As winter blankets the landscape in a cold embrace, electric vehicle owners are bracing themselves for the inevitable reduction in their driving range. It's a well-known fact that cold weather can put a damper on an EV's range, but what may surprise you is that not all electric cars are created equal when it comes to managing winter range loss. Recent data from battery health and data startup Recurrent gathered from 10,000 EVs and 18 different models, sheds light on how various electric vehicles cope with the challenges of winter.
Before delving into the specifics, it's important to understand why EVs lose range in cold temperatures. Cold weather can hinder the chemical and physical reactions within a battery, making it less efficient at releasing energy. Additionally, cabin heating in EVs draws energy from the high-voltage battery, further reducing the driving range. However, modern EVs often come equipped with heat pumps that increase efficiency and minimizing range loss.
According to Recurrent's analysis, during the 2022-2023 winter season, the average observed range for electric vehicles in winter conditions was 70.3% of their range under optimal conditions. This figure takes into account real-world variables such as climate, terrain, and driving patterns.
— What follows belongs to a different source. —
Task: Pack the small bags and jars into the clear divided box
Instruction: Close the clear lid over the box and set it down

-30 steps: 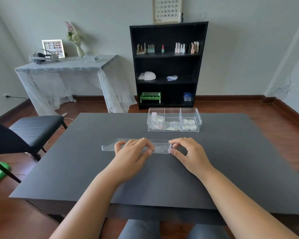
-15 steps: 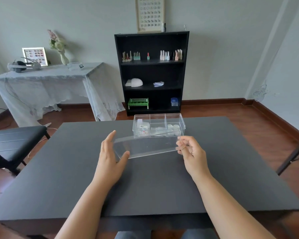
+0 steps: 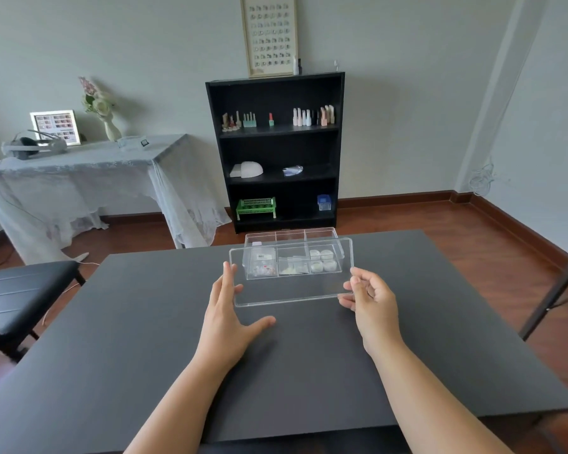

It's worth noting that these figures are distinct from the Environmental Protection Agency (EPA) range estimates, which can sometimes be overly optimistic.
Among the electric vehicles studied, the 2021-2022 Audi e-tron (Audi Q8 e-tron from MY2023 onward) stood out with the lowest range drop in cold weather. Its winter range was only 16% lower than its normal range. This impressive performance can be attributed to the e-tron's early adoption of a heat pump, capable of recapturing up to 3 kilowatts of electricity by converting wasted heat from the motor.
The 2019 Nissan Leaf also exhibited a relatively modest range degradation in cold conditions. At 32°F, it lost only 23% of its range. It's worth noting that older Leaf models were more susceptible to temperature variations due to their imperfect thermal management systems, such as radiators, compared to newer models that offer battery warmers. Interestingly, some Alaskan drivers have reported high satisfaction with their Leafs, according to Recurrent's findings.
Tesla vehicles also did well. The Model 3, Model Y, and Model X each experienced an average range loss of 24% in cold weather. Tesla introduced its patented heat pump in 2021, which incorporates several innovations like a "super manifold" and an "octo valve" to enhance efficiency. Features like battery preconditioning also contribute to reducing range loss during winter.
What makes Tesla's data particularly trustworthy is the substantial sample size. Recurrent analyzed data from a whopping 4,375 Model Ys, 4,576 Model 3s, and 249 Model Xs. Recurrent's comprehensive winter range data also covers other popular EVs like the Chevrolet Bolt, Ford F-150 Lightning, and Volkswagen ID.4.